Be easier to just get out of the bed. Only she’d put on the cast to watch with Orineimu, and getting up before it was over felt like abandonment. Neimu’s asleep, Orialu reminded herself, she won’t know if you get up. Even so, Orialu waited until the cast had ended before carefully extricating herself from the bed. As soon as she was up and standing, Ai Naa’s anchor fairly flew into her hand. The rings adorning the crossguard jangled as the spear’s shaft smacked against her palm, making Orialu freeze momentarily. Only when she was sure that the noise hadn’t woken Orineimu did she step away.

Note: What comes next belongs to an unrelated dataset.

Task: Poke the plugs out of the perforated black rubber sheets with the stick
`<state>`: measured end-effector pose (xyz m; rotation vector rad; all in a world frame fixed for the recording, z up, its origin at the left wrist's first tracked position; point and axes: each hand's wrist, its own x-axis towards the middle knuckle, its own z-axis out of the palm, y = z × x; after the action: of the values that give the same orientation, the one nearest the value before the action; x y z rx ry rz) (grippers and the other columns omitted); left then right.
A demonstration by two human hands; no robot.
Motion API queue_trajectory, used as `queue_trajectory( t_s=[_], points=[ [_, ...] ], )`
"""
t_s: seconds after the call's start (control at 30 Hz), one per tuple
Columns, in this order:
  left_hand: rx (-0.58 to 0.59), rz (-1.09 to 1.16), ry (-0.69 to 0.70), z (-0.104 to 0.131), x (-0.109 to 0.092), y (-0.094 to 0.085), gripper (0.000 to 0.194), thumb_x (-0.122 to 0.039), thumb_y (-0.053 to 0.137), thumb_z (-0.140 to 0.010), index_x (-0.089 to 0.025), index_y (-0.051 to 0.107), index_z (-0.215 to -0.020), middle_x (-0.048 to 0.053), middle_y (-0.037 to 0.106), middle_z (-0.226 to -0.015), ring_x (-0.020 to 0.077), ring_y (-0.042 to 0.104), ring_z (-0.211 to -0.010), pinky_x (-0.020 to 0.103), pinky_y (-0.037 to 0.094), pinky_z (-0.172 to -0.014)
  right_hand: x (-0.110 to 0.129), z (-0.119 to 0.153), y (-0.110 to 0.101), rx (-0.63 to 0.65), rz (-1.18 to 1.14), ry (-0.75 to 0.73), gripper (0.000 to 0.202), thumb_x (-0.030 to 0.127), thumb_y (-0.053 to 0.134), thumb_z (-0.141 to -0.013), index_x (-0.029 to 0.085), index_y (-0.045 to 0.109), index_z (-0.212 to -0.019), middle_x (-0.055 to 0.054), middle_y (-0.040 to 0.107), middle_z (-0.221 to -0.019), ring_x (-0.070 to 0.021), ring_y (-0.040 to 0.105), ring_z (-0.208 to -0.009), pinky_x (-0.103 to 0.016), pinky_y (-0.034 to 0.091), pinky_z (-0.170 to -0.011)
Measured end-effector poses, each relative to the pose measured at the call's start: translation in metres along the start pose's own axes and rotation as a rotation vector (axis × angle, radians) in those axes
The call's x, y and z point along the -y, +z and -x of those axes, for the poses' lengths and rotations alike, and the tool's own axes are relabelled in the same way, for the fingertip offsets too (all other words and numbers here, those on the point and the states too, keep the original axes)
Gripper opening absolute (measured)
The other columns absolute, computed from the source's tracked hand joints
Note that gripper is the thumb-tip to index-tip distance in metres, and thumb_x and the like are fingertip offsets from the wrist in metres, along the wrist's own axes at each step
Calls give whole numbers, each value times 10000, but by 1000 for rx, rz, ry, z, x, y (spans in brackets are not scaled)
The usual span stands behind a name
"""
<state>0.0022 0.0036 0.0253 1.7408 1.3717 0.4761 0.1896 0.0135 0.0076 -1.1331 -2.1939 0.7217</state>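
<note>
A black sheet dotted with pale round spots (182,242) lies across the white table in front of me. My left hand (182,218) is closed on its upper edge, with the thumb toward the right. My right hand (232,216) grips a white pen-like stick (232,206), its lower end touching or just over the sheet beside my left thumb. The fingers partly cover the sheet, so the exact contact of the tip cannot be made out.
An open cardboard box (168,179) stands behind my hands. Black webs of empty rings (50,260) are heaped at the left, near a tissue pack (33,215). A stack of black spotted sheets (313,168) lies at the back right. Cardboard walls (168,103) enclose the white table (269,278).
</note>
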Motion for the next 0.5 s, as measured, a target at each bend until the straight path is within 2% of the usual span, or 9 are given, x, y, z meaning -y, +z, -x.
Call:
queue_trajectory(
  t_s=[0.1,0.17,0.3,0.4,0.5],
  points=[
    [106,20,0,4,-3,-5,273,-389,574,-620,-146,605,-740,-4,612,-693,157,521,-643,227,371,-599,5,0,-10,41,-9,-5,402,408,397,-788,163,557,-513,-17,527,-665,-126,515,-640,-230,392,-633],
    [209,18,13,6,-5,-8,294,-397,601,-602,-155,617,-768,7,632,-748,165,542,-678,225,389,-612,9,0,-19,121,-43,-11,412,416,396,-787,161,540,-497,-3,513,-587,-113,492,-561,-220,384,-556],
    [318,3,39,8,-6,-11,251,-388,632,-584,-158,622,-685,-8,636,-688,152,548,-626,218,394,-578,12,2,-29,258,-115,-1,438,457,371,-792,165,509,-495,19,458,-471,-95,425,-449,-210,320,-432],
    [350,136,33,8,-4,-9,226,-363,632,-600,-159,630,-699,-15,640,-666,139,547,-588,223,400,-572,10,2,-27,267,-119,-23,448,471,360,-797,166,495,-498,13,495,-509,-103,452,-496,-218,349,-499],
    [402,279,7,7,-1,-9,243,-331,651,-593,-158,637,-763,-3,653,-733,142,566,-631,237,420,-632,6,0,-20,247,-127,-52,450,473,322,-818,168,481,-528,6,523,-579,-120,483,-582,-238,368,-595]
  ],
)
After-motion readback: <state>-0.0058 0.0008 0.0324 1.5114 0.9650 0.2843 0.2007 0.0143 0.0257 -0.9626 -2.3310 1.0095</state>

It had been over two hours since Orialu had eaten her snakemeat, over two hours without even a flicker of nausea, and she’d begun to hope, faintly, cautiously, that she’d get to keep it after all. But she’d scarcely taken two steps from her bed with the spear in hand before her stomach began to churn in a way that Orialu recognized only too well. Perhaps the motion of getting up had set it off, or perhaps reuniting with the anchor let her beloved impose his hunger upon her more easily. Or maybe he was never going to let you have it in the first place. She supposed she should be grateful that Ai Naa had waited until after Orineimu was asleep to reject the food. Orialu hooked two fingers through the rings of the spear to keep them silenced, then half-ran for the bathroom, her other hand pressed to her mouth, desperately swallowing to keep the vomit at bay until she’d closed the door behind her. Then she knelt in front of the toilet, still holding the spear with one hand, pulling back her hair with the other, and retched up all she’d eaten. Tears stood out in her right eye, and behind her eye patch, a hot needle of pain stabbed at the ruined tear duct of her empty socket. Orialu told herself it was only because of the pain, for, mixed as it now was with stomach acid, the searing pepper sauce burned twice as much coming up as it had going down. Soon the food was all out of her; soon she was bringing up acid alone. Only then did Ai Naa let it end.

Orialu sat back and stared into the porcelain bowl, her stomach empty, her throat burning. The snakemeat glistened back up at her, half-digested, swimming in red.

“Fuck you,” she said hoarsely, and spat into the bowl. “I’m still not feeding you for another two weeks.”

The spear-rings twitched under her fingers. Orialu clenched her hand and forced them into stillness. She stared at the pulped meat, at the red sauce mixed with water and bile. In the dim half-light of the bathroom, it looked like a pool of blood; and because Orialu’s eye and mind saw it as blood, Ai Naa saw it the same way.

And so Orialu’s stomach clenched again, this time in hunger.

Orialu waited for it to pass. Then she gathered her legs under her and stood, flushed away the vomit, and went back to her bedroom. Orineimu was still deep asleep, motionless save for the soft up-and-down of her breathing, which Orialu could see even from across the room. She pulled her eye away before Ai Naa could make her start hearing her sister’s heartbeat, too.

With her beloved’s hunger still haunting her, it was safer to leave the room entirely, but if Orialu stepped out of her chambers, someone might see, and then word might make it back to her mother. Up night-walking, when I should be resting up for tomorrow’s session at court. Another mark against me, no matter how good of an excuse I can think up. Orialu sighed and turned to the balcony doors. She slid one open as quietly as she could, peeked over to make sure the sound hadn’t disturbed Orineimu, and then stepped out onto the balcony.

She sat there, alone save for Ai Naa and his spear in her lap, and stared at the sky, waiting for the hunger to fade. She watched as the moon sank; as the horizon lightened; as sunlight began to bleach the stars from the sky one by one.

When the sun was up and the hunger had faded, she went in to wake Orineimu, so that the two of them could prepare for court.

Well, I’ll get her some breakfast first, Orialu thought. And if she asks why I’m not getting anything…I woke up first. I ate already.

She told herself that it wasn’t fully a lie.